### What you should do
Retype each line of the material below word for word; pictures stay out.

------------------------------

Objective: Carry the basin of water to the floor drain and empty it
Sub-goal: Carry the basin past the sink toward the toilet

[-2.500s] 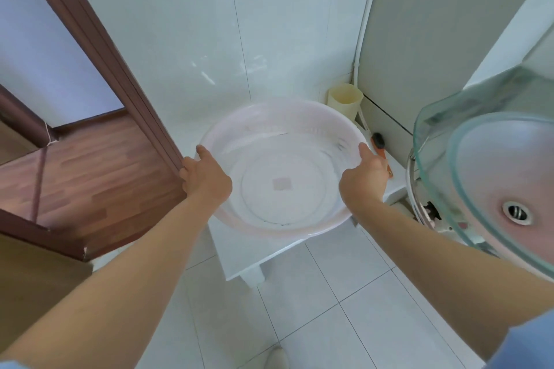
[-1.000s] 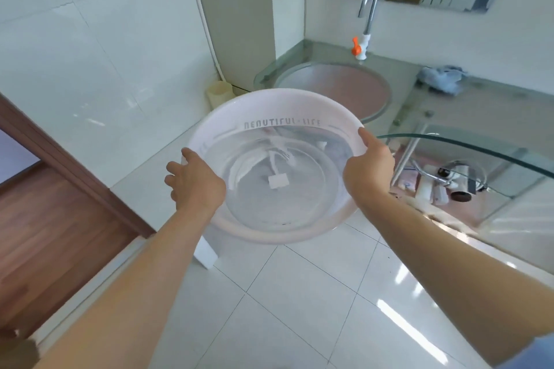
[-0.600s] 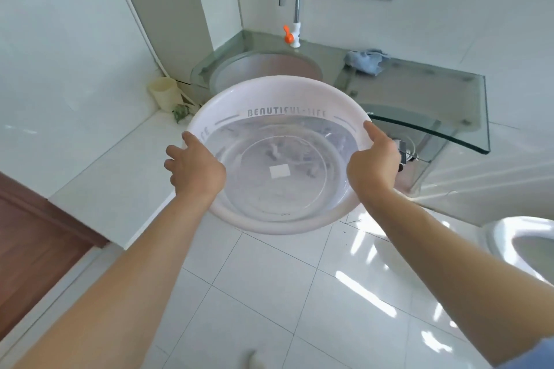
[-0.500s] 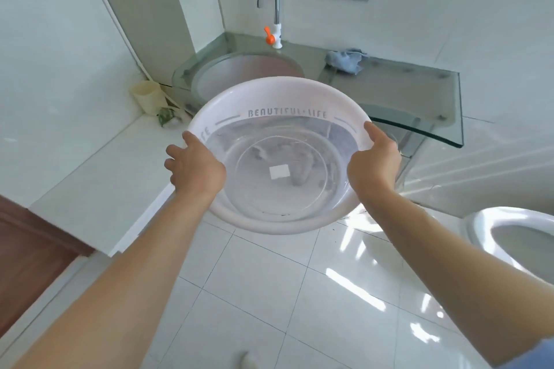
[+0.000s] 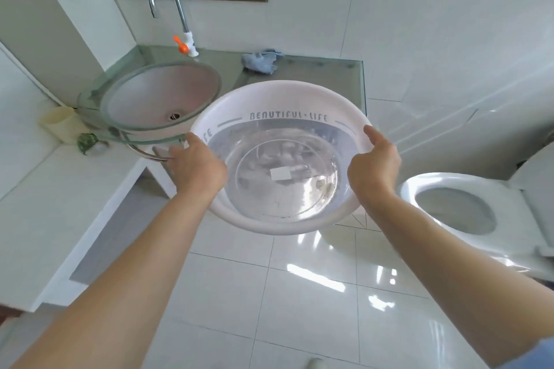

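A round white plastic basin (image 5: 278, 105) with grey lettering on its inner wall hangs in the air at the middle of the view, holding clear water. My left hand (image 5: 199, 166) grips its left rim and my right hand (image 5: 373, 169) grips its right rim, thumbs over the edge. The basin is level, above white floor tiles (image 5: 299, 293). No floor drain shows in the view.
A glass sink bowl (image 5: 162, 96) on a glass counter with a tall tap (image 5: 180, 9) stands at the left behind the basin. A blue cloth (image 5: 259, 61) lies on the counter. A white toilet (image 5: 455, 207) is at the right. A low white ledge (image 5: 60, 195) runs along the left.
I have turned right with the basin, away from the doorway and the ledge. The sink has slid to the left of the view and the toilet has come in at the right.
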Available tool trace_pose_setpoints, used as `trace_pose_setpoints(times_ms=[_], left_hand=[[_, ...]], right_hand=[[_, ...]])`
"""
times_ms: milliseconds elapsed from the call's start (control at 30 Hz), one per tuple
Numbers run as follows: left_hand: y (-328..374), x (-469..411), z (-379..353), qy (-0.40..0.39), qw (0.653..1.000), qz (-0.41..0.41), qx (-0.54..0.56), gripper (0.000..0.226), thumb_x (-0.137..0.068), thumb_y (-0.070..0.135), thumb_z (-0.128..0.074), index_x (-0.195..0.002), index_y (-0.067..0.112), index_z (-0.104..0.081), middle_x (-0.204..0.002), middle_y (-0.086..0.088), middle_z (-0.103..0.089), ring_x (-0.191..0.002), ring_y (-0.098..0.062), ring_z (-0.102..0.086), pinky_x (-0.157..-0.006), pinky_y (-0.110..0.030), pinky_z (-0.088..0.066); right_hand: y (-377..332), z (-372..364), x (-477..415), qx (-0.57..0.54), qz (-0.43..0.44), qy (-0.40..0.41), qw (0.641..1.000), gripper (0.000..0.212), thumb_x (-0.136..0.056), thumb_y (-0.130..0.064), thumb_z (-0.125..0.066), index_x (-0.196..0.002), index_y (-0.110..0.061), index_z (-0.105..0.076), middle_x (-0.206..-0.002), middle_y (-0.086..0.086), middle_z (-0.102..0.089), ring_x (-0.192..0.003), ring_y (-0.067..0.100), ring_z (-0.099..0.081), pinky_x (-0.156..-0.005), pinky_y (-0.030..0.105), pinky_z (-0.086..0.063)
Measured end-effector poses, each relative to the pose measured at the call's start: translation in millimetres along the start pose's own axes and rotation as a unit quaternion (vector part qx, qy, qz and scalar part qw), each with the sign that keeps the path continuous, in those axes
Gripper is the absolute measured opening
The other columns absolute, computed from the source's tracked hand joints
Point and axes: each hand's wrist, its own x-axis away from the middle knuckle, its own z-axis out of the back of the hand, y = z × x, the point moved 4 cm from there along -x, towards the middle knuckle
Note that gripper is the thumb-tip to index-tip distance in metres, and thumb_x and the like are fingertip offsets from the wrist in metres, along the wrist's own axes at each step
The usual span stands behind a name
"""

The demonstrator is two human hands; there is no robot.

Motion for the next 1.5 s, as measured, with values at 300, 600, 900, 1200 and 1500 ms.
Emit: trace_pose_setpoints(times_ms=[300,600,900,1200,1500], left_hand=[[54,15,-45,-0.023,0.999,-0.041,0.003,0.061,-0.085,0.011,-0.057,-0.137,0.007,-0.026,-0.137,-0.024,-0.030,-0.122,-0.042,-0.037,-0.091,-0.046,-0.041],[84,16,-83,-0.066,0.995,-0.074,-0.013,0.059,-0.085,0.008,-0.054,-0.138,0.007,-0.027,-0.136,-0.025,-0.035,-0.121,-0.042,-0.041,-0.088,-0.049,-0.045],[90,-1,-116,-0.091,0.988,-0.124,-0.015,0.057,-0.085,0.009,-0.054,-0.136,0.008,-0.030,-0.134,-0.025,-0.038,-0.116,-0.042,-0.046,-0.090,-0.052,-0.048],[76,-1,-181,-0.080,0.985,-0.150,-0.022,0.057,-0.084,0.007,-0.055,-0.135,0.006,-0.031,-0.136,-0.025,-0.032,-0.119,-0.041,-0.038,-0.083,-0.043,-0.042],[44,5,-273,-0.096,0.990,-0.105,0.001,0.059,-0.085,0.008,-0.054,-0.139,0.008,-0.028,-0.143,-0.019,-0.024,-0.119,-0.039,-0.042,-0.084,-0.043,-0.043]], right_hand=[[31,45,-34,0.017,-0.019,0.038,0.999,0.074,-0.072,0.011,-0.031,-0.135,-0.027,-0.044,-0.131,0.003,-0.050,-0.119,0.029,-0.048,-0.098,0.045,-0.044],[59,67,-51,0.011,-0.045,0.074,0.996,0.070,-0.073,0.010,-0.035,-0.134,-0.024,-0.045,-0.133,0.006,-0.049,-0.114,0.029,-0.052,-0.096,0.043,-0.046],[94,60,-53,-0.005,-0.073,0.132,0.989,0.066,-0.077,0.010,-0.036,-0.132,-0.024,-0.047,-0.133,0.003,-0.048,-0.121,0.024,-0.047,-0.100,0.036,-0.043],[163,44,-57,-0.010,-0.096,0.148,0.984,0.067,-0.077,0.011,-0.033,-0.132,-0.025,-0.048,-0.133,0.002,-0.048,-0.117,0.024,-0.051,-0.098,0.039,-0.045],[244,23,-84,0.010,-0.085,0.126,0.988,0.065,-0.079,0.009,-0.033,-0.132,-0.025,-0.048,-0.133,0.003,-0.048,-0.115,0.022,-0.052,-0.090,0.028,-0.043]])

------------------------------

### Result of this exercise
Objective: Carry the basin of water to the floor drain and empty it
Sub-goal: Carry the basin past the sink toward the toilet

[-2.500s] 
[-1.000s] 
[-0.600s] 
[-0.500s] 
[+0.000s] 

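A round white plastic basin (image 5: 278, 105) with grey lettering on its inner wall hangs in the air at the middle of the view, holding clear water. My left hand (image 5: 199, 166) grips its left rim and my right hand (image 5: 373, 169) grips its right rim, thumbs over the edge. The basin is level, above white floor tiles (image 5: 299, 293). No floor drain shows in the view.
A glass sink bowl (image 5: 162, 96) on a glass counter with a tall tap (image 5: 180, 9) stands at the left behind the basin. A blue cloth (image 5: 259, 61) lies on the counter. A white toilet (image 5: 455, 207) is at the right. A low white ledge (image 5: 60, 195) runs along the left.
I have turned right with the basin, away from the doorway and the ledge. The sink has slid to the left of the view and the toilet has come in at the right.
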Available tool trace_pose_setpoints, used as `trace_pose_setpoints(times_ms=[_], left_hand=[[_, ...]], right_hand=[[_, ...]])`
"""
times_ms: milliseconds elapsed from the call's start (control at 30 Hz), one per tuple
Numbers run as follows: left_hand: y (-328..374), x (-469..411), z (-379..353), qy (-0.40..0.39), qw (0.653..1.000), qz (-0.41..0.41), qx (-0.54..0.56), gripper (0.000..0.226), thumb_x (-0.137..0.068), thumb_y (-0.070..0.135), thumb_z (-0.128..0.074), index_x (-0.195..0.002), index_y (-0.067..0.112), index_z (-0.104..0.081), middle_x (-0.204..0.002), middle_y (-0.086..0.088), middle_z (-0.103..0.089), ring_x (-0.191..0.002), ring_y (-0.098..0.062), ring_z (-0.102..0.086), pinky_x (-0.157..-0.006), pinky_y (-0.110..0.030), pinky_z (-0.088..0.066); right_hand: y (-377..332), z (-372..364), x (-477..415), qx (-0.57..0.54), qz (-0.43..0.44), qy (-0.40..0.41), qw (0.641..1.000), gripper (0.000..0.212), thumb_x (-0.136..0.056), thumb_y (-0.130..0.064), thumb_z (-0.125..0.066), index_x (-0.196..0.002), index_y (-0.110..0.061), index_z (-0.105..0.076), middle_x (-0.206..-0.002), middle_y (-0.086..0.086), middle_z (-0.102..0.089), ring_x (-0.192..0.003), ring_y (-0.067..0.100), ring_z (-0.099..0.081), pinky_x (-0.156..-0.005), pinky_y (-0.030..0.105), pinky_z (-0.086..0.063)
Measured end-effector poses, each relative to the pose measured at the call's start: translation in millimetres along the start pose's own axes and rotation as a unit quaternion (vector part qx, qy, qz and scalar part qw), each with the sign that keeps the path continuous, in those axes
Gripper is the absolute measured opening
The other columns absolute, computed from the source's tracked hand joints
Point and axes: each hand's wrist, its own x-axis away from the middle knuckle, its own z-axis out of the back of the hand, y = z × x, the point moved 4 cm from there along -x, towards the middle knuckle
Note that gripper is the thumb-tip to index-tip distance in metres, and thumb_x and the like are fingertip offsets from the wrist in metres, along the wrist's own axes at each step
The usual span stands behind a name
"""

The demonstrator is two human hands; there is no robot.

Motion for the next 1.5 s, as measured, with values at 300, 600, 900, 1200 and 1500 ms.
Emit: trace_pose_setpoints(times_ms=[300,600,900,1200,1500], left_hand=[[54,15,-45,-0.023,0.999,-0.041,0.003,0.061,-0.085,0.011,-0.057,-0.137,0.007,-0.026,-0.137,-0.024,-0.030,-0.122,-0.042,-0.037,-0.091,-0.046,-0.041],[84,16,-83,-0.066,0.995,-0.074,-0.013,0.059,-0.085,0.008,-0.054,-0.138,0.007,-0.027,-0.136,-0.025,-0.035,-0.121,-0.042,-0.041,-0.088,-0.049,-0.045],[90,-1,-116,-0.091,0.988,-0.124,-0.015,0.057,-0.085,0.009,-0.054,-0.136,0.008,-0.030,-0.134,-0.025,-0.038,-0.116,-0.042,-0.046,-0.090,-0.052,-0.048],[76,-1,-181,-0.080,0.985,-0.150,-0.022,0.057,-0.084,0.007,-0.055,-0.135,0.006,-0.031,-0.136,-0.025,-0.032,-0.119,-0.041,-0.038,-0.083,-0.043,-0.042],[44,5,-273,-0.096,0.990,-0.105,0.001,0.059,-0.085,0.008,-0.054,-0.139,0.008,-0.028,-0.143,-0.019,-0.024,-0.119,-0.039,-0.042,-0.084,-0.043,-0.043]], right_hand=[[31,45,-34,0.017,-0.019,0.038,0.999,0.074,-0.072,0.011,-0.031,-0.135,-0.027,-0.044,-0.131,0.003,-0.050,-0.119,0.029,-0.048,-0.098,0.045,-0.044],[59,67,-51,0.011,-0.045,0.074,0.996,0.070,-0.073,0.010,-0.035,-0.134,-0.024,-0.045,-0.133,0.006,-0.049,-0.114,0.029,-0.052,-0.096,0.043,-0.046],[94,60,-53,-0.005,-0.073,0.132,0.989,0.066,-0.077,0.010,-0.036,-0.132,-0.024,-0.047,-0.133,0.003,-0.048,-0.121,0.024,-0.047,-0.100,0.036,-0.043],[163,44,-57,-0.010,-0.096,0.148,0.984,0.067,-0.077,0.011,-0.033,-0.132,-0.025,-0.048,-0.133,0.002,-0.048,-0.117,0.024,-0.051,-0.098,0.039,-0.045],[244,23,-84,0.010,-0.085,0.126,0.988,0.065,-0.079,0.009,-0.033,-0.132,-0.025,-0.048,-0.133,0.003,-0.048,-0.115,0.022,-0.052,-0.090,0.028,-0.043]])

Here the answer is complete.